YOUR INSTRUCTIONS:
From the entries below, retype only the lines from the one with "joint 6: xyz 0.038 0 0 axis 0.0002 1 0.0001" through the one with "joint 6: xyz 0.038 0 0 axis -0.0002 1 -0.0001", exactly as written.

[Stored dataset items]
########

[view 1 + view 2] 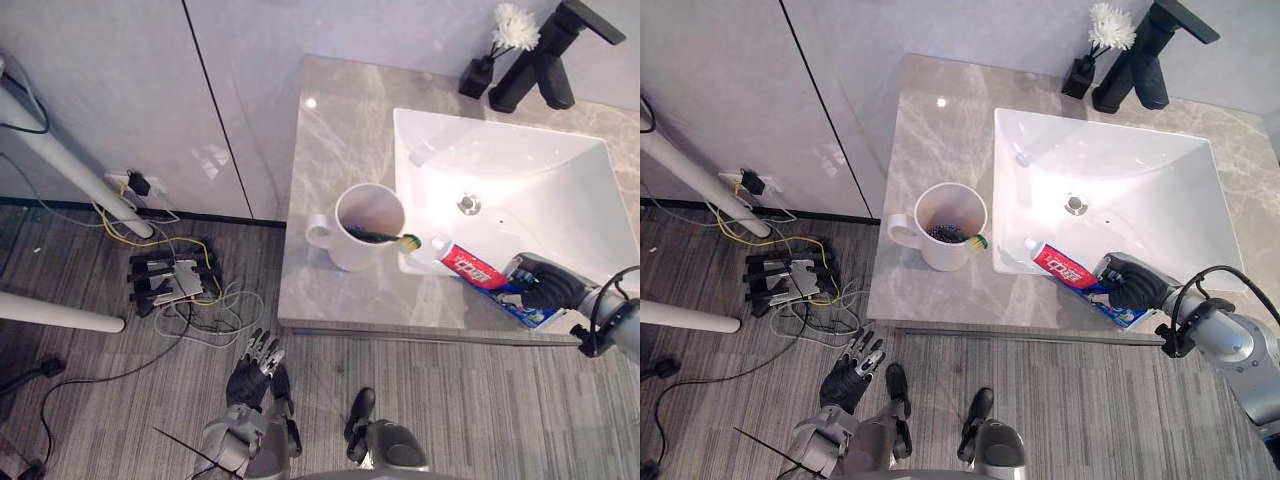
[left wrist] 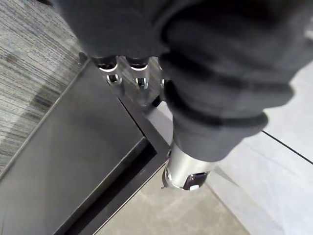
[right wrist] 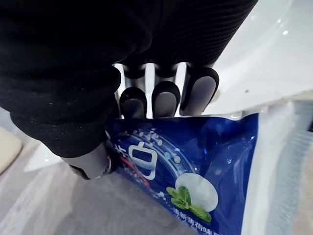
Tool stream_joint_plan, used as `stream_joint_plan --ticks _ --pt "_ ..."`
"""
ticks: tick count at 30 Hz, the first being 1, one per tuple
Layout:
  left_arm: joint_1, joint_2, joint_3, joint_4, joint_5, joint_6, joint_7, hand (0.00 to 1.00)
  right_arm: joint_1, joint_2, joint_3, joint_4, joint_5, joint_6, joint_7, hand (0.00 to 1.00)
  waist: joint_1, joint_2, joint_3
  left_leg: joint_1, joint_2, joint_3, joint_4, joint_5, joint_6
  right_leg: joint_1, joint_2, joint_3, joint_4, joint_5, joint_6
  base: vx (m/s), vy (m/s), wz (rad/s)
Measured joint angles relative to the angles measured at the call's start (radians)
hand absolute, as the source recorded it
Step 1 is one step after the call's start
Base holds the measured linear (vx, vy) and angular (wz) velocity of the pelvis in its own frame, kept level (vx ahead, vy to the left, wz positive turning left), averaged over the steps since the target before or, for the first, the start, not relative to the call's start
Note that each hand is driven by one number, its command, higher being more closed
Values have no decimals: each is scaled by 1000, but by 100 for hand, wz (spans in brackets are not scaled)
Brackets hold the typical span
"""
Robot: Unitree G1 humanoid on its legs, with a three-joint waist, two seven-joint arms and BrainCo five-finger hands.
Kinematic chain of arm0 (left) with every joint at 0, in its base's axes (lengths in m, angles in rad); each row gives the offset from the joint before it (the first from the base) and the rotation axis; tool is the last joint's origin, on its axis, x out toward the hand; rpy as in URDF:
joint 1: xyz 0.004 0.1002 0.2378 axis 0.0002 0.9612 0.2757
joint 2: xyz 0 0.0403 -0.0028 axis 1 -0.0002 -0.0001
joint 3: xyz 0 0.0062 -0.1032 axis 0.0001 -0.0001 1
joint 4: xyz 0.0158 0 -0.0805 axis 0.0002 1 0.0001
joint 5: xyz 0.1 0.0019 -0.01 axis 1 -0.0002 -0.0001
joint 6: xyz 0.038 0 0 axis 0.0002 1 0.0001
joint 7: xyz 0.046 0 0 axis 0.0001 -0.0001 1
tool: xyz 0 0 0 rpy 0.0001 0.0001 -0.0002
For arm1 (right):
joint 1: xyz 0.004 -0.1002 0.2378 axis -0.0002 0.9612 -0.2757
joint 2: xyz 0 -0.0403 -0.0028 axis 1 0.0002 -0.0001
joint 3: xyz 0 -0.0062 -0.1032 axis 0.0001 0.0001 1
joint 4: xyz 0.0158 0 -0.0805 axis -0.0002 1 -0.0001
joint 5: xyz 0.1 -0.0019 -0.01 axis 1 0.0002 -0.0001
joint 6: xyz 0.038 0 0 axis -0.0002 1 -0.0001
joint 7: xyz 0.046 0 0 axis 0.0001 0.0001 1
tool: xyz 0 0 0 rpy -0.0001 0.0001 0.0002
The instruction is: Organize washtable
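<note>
Slack-fingered, left hand (image 1: 250,378) hangs idle while right hand (image 1: 548,288) pinches the tail of the toothpaste tube (image 1: 468,267), likely to carry it to the mug (image 1: 368,228).

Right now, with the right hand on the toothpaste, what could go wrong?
The right hand grips the tail of the toothpaste tube, which lies on the sink rim near the edge of the counter; a slip could drop it.
Its cap end is close to the mug and toothbrush; a swing might knock them.
</note>
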Motion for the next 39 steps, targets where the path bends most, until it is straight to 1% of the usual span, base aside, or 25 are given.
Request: stream_joint_plan --ticks 6,9,11,13,14,15,16,18,19,20,22,23,24,25,26,27,28,29,30,32,33,34,35,37,39 --pt "0 0 4 -1 -24 0 0 0 -9 1 15 22 -6 -1 4 100 10 0 0 10 -3 -10 -5 -1 -2 16 -3 -11 0 -5 -6 -3 12 5" --pt "0 -1 21 -2 -26 0 3 0 -81 11 30 113 -14 0 -7 100 12 1 -2 10 -3 -10 -5 -1 -1 16 -3 -11 1 -5 -6 0 0 0" --pt "-1 -5 44 -2 -26 0 5 0 -161 24 30 218 -23 15 -25 100 12 3 -4 10 -4 -12 -5 0 0 17 -4 -12 1 -5 -6 8 7 2" --pt "-6 -23 92 -15 -27 1 26 0 -304 52 23 418 -25 59 -65 100 11 11 -21 10 -6 -19 -5 3 3 22 -4 -19 -3 -1 0 40 10 9" --pt "-22 -34 130 -28 -29 0 35 0 -379 52 -11 499 -26 76 -91 100 11 27 -33 12 -8 -23 -5 3 3 28 -4 -25 -7 -1 0 45 4 10" --pt "-32 -40 153 -36 -29 -2 44 0 -416 53 -35 525 -25 89 -122 100 11 37 -41 13 -8 -23 -5 3 4 29 -4 -26 -7 -1 1 48 0 6" --pt "-52 -47 199 -45 -30 -14 55 0 -481 56 -92 549 -21 97 -180 100 13 57 -62 13 -8 -24 -5 5 7 31 -4 -28 -10 -1 1 45 -3 3" --pt "-73 -52 272 -79 -37 -17 72 0 -558 57 -162 543 -15 99 -245 100 10 77 -85 18 -7 -25 -2 6 7 44 -1 -34 -21 0 1 76 -20 9" --pt "-103 -54 365 -127 -47 -26 91 0 -613 57 -235 519 0 101 -301 100 11 87 -105 28 -6 -32 1 6 6 63 4 -46 -34 0 2 76 -36 15" --pt "-115 -52 406 -145 -53 -31 96 0 -630 57 -259 506 11 101 -320 100 12 90 -118 29 -6 -36 1 6 6 68 6 -50 -38 0 2 69 -48 18" --pt "-156 -9 532 -188 -63 -49 120 0 -684 59 -305 443 72 99 -384 100 12 98 -152 41 -2 -50 1 6 6 90 12 -64 -44 0 2 68 -46 14" --pt "-180 68 584 -190 -63 -56 135 0 -711 77 -315 384 119 91 -405 100 15 99 -173 53 -1 -50 1 7 5 102 14 -63 -44 0 2 41 -26 5" --pt "-181 86 590 -190 -63 -56 135 0 -713 83 -315 372 128 89 -410 100 16 99 -180 54 0 -50 1 7 4 103 14 -63 -44 0 2 19 -13 -5" --pt "-199 165 605 -190 -63 -55 138 0 -715 110 -314 312 160 81 -426 100 25 101 -197 60 0 -50 1 8 4 108 15 -63 -44 0 2 0 0 0" --pt "-226 255 604 -191 -63 -50 137 0 -719 145 -307 260 186 67 -429 100 27 103 -199 74 0 -55 1 8 3 124 15 -66 -44 0 1 -5 4 5" --pt "-246 300 603 -191 -63 -44 137 0 -720 162 -297 237 193 62 -429 100 29 104 -200 78 -1 -58 0 8 2 130 15 -67 -44 0 1 -55 23 12" --pt "-297 394 597 -190 -62 -28 136 0 -720 194 -265 194 208 56 -428 100 34 105 -202 82 -1 -65 -5 8 1 135 15 -69 -43 -2 -1 -81 26 8" --pt "-329 437 589 -188 -62 -26 135 0 -720 211 -249 173 216 54 -424 100 39 105 -202 82 -2 -67 -6 7 0 135 15 -69 -42 -4 -4 -160 54 5" --pt "-431 520 536 -183 -62 -21 134 0 -720 261 -199 131 230 48 -420 100 57 106 -202 80 -5 -71 -7 5 -5 133 11 -69 -40 -11 -4 -148 52 3" --pt "-539 569 445 -181 -63 -21 132 0 -722 324 -135 100 246 47 -416 100 64 112 -206 78 -6 -80 -7 4 -11 135 9 -78 -32 -15 -8 -155 71 15" --pt "-624 584 351 -180 -64 -21 132 0 -728 380 -72 81 264 47 -415 100 78 115 -209 76 -7 -85 -7 7 -14 134 7 -88 -26 -17 -5 -149 76 26" --pt "-702 584 255 -180 -65 -20 132 0 -739 438 -8 66 275 49 -412 100 79 118 -211 71 -7 -95 -7 10 -18 134 7 -94 -24 -17 -5 -93 47 26" --pt "-736 584 210 -180 -66 -19 132 0 -749 470 26 60 276 51 -406 100 80 119 -211 67 -9 -105 -7 13 -22 134 8 -99 -25 -17 -5 -86 40 32" --pt "-835 563 80 -180 -66 -10 147 0 -780 570 149 35 284 65 -383 100 80 119 -212 54 -9 -128 -7 27 -30 134 13 -120 -32 -11 -9 -65 24 30" --pt "-884 517 22 -180 -66 -9 172 0 -803 629 233 13 284 75 -365 100 84 119 -213 42 -7 -136 -7 37 -22 135 18 -130 -43 -2 -7 -4 4 21"
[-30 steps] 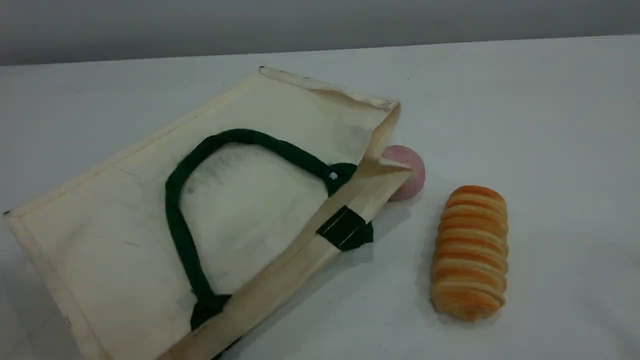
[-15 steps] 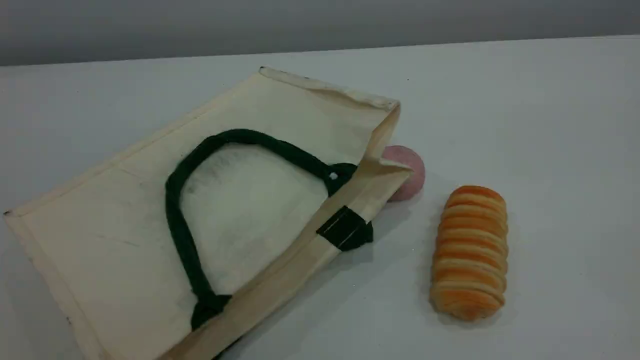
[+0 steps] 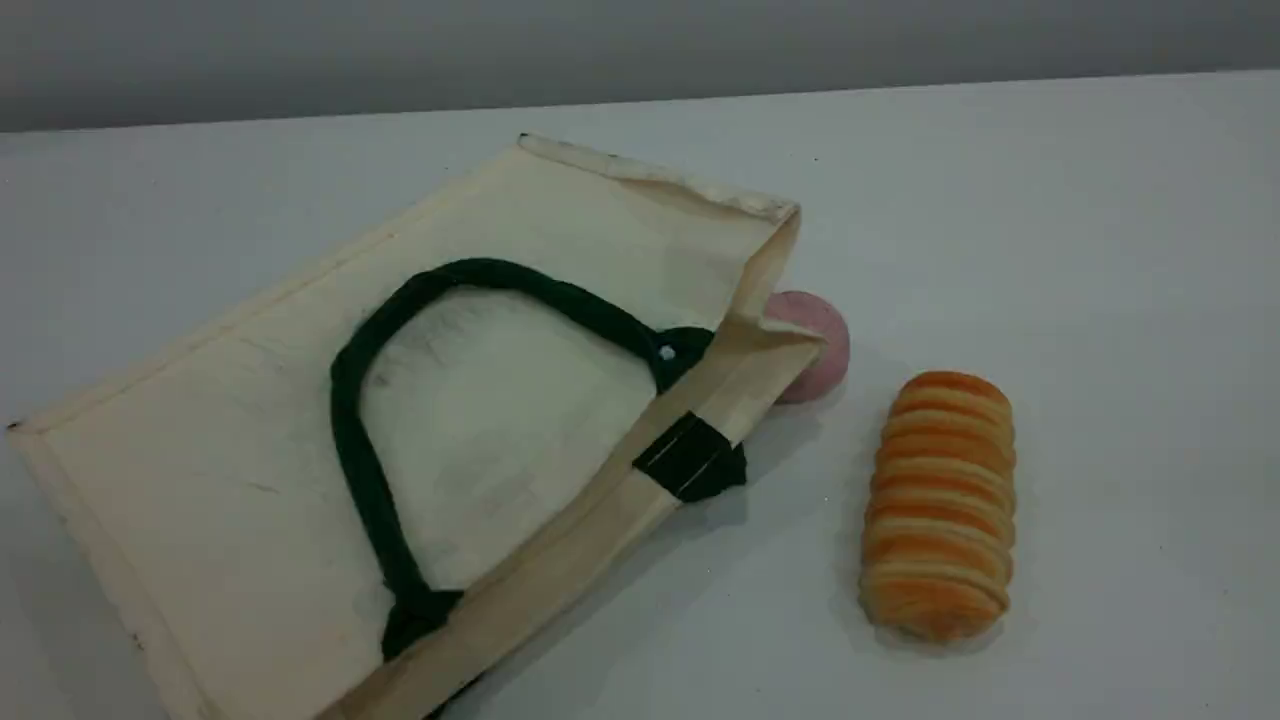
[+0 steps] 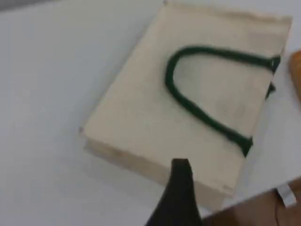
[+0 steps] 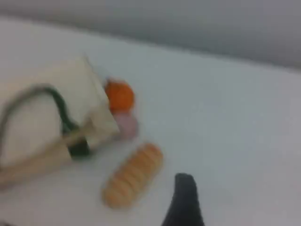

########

EXERCISE RESULT:
joint 6: xyz 0.038 0 0 axis 0.0002 1 0.0001
joint 7: xyz 0.046 0 0 axis 0.0001 -0.0001 1
tool: xyz 0 0 0 rpy 0.0001 0.0001 -0.0002
For arm1 (right):
joint 1: xyz 0.004 -0.1002 0.2378 axis -0.0002 0.9612 -0.2757
joint 2: xyz 0 -0.0403 -0.0028 axis 1 0.0002 -0.0001
joint 3: xyz 0 -0.0062 -0.1032 axis 0.0001 0.0001 1
joint 4: xyz 0.0158 0 -0.0805 axis -0.0002 1 -0.0001
joint 5: xyz 0.1 -0.0019 -0.01 axis 1 0.0002 -0.0001
joint 6: xyz 0.038 0 0 axis -0.0002 1 -0.0001

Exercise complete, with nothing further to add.